Excel’s AnalysisToolPak offer a variety of routines for analyzing statistical, scientific and engineering data. In this articular we are going to look at how to use the correlation tool in the Analysis ToolPak.

Enable the Analysis ToolPak:

Although already installed with Excel, the Analysis ToolPak will need to be enabled through the Options menus. For the following example we are going to use Excel 2016 (similar steps are used for the 2010 and 2013 versions).

To enable the Analysis ToolPak do the following (here is the text version; a step-by-step with screen captures follows):

  • In the File Tab, select Options, then in the left hand panel click on Add-ins.
  • At the bottom of the right hand panel, in the drop down menu select Excel Add-ins (if not already selected), and click on GO.
  • In the resulting dialog box click on the Analysis ToolPak then click on OK.

Here is a Step-by-Step to Enabling Analysis ToolPak:
File -> Options -> Add-ins

Next click on the “Manage:” menu; select Excel Add-ins; then press Go

Click on the Analysis ToolPak check box, and click on OK

Now on the Data Tab there will be a new command “Data Analysis”:

Using the Correlation Tool

Once the Data Analysis tool box has been enabled, the correlation tool is ready to use.

A Correlation is an indication as to whether there is a relationship between two data.  Excel uses the Pearson function to calculate the correlation, which will return a value between 1 and -1.  A value of 1 indicates a positive correlation, a value of 0 indicates no correlation, and a value of -1 means there is a negative correlation.

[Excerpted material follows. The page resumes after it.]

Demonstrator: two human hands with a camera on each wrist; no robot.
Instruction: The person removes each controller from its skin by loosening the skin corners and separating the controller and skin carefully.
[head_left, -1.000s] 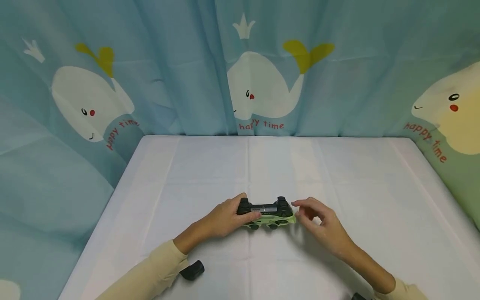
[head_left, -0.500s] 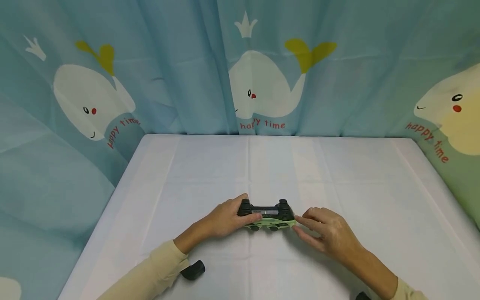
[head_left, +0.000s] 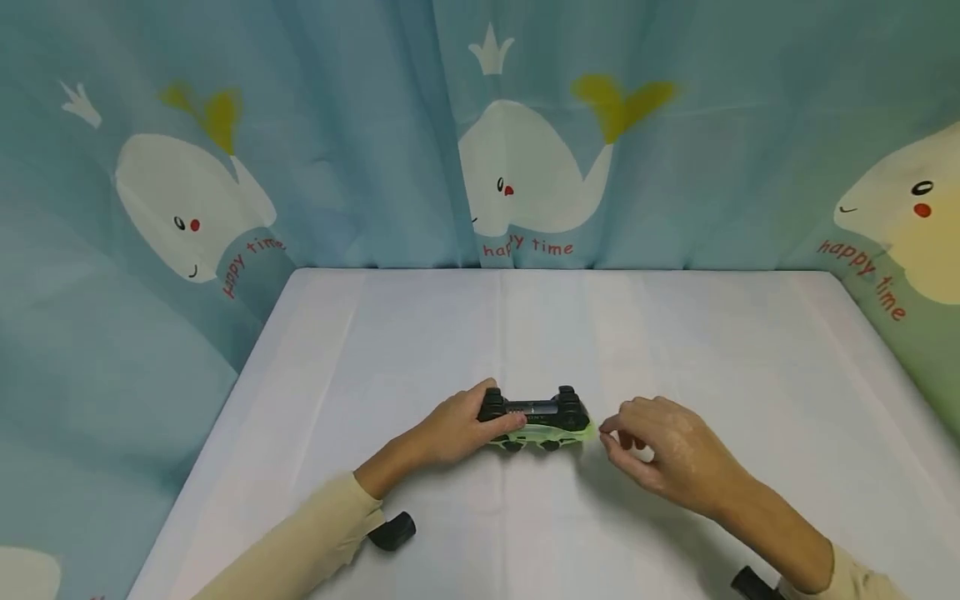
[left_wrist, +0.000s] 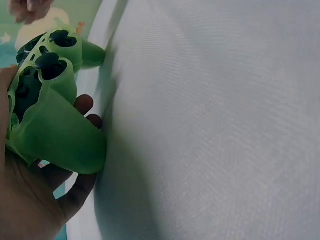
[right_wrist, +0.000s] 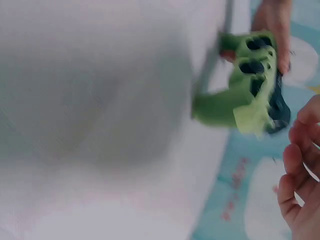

For this example, we are going to use data from two stock market indexes: NASDAQ Composite Index and the Dow Jones Industrial Average. For illustration purposes we are using the daily closing price data from the exchange traded funds ONEQ and DIA as proxy for the indexes. (Data for Fidelity® Nasdaq Composite Tr Stk ETF (ONEQ) and SPDR® Dow Jones Industrial Average ETF DIA from:  www.nasdaq.com/etfs).

Data for the Example:
Here is a sample of the first few and the last few lines of the example file of the data for one year (as well as a simple line graph of the data):

Run the Command:
To Run the Correlation Command, click inside the data sheet, then in the Data Tab click the Data Analysis command: Data -> Data Analysis

In the resulting dialog box, select Correlation, then OK

The Correlation dialog box will open:

Fill in the Required Fields:
For the Input Range simply type in the range (such as, B3:C256).
If you prefer to highlight the range with the mouse, first click on the expand button for the Input Range

Then click and drag (or click then shift click) over the data. For this example, the range is from B3 to C256 (Excel will use absolute referencing, i.e., a $ will be placed before both the column and row reference):

Also, for this example, click on “Labels in First Row” since we have included the field headings with the data selection.  And, if not already selected, click on the radio button “New Worksheet Ply” (Ply just means a layer or unit).  Next, click on OK.

The Result:
The Correlation matrix will be placed on a new Sheet:

The Format of the Correlation matrix:
The headings in cells B1, C1, A2 and A3, are simply taken from the labels in the first row of the input data.  The tool outputs a numerical value of 1 if the data is perfectly correlated. The value in cell B2 has the value of 1 because the correlation of data from “ONEQ close” is perfectly correlated with itself. The same is true with the value in cell C3, i.e., data from “DIA close” is also perfectly correlated with itself.  There is no value in cell C2, mostly because of notation convenience, the matrix is symmetric along the diagonal and the value in cell C2 would be identical to the value in cell B3.

In this example the correlation between the two data sets, “ONEQ close” and “DIA close”, is the value that we are most interested in, and it is 0.95. This is indicating that there is a strong correlation between the two data sets. This makes sense when we look at the graph of the two data sets, they seem to generally move up and down together.